This week marks the beginning of the trial of Derek Chauvin, one of the four Minnesota police officers accused of involvement in the outrageous killing of George Floyd last year. After a grocery store clerk called the police over Floyd’s suspected use of a counterfeit $20 bill, a series of police actions ended in Floyd’s brutal death as Chauvin held his knee on Floyd’s neck for more than eight minutes, filmed on a phone for the shocked public to see.

Up to 13 million misdemeanor cases are filed every year, and reflect 80 percent of all arrests across the country.

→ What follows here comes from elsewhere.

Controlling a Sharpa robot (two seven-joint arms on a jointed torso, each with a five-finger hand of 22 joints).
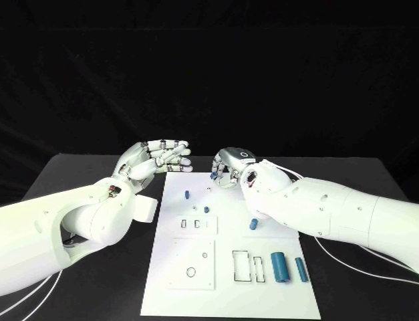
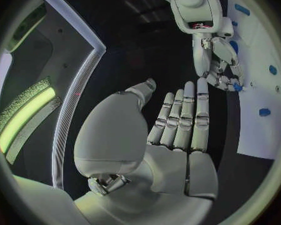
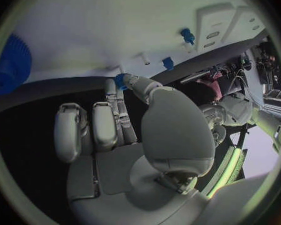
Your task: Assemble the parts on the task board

This is hardly the only time when a call to the authorities has resulted in death at the hands of police, and it’s a step forward to see some officer-involved killings getting the greater scrutiny they demand — and, in the case of Chauvin, a criminal proceeding to document what happened and hold wrongdoers accountable.

But as a former prosecutor and a public defender, we can sadly attest that there still isn’t adequate attention to one of most insidious aspects of Floyd’s killing and that of so many others like him: The original arrest came for an offense that was merely a misdemeanor. Misdemeanors, which include things such as petty theft, public intoxication and reckless driving, are low-level crimes that generally have a statutory maximum sentence of one year in jail but that usually result in little to no jail time.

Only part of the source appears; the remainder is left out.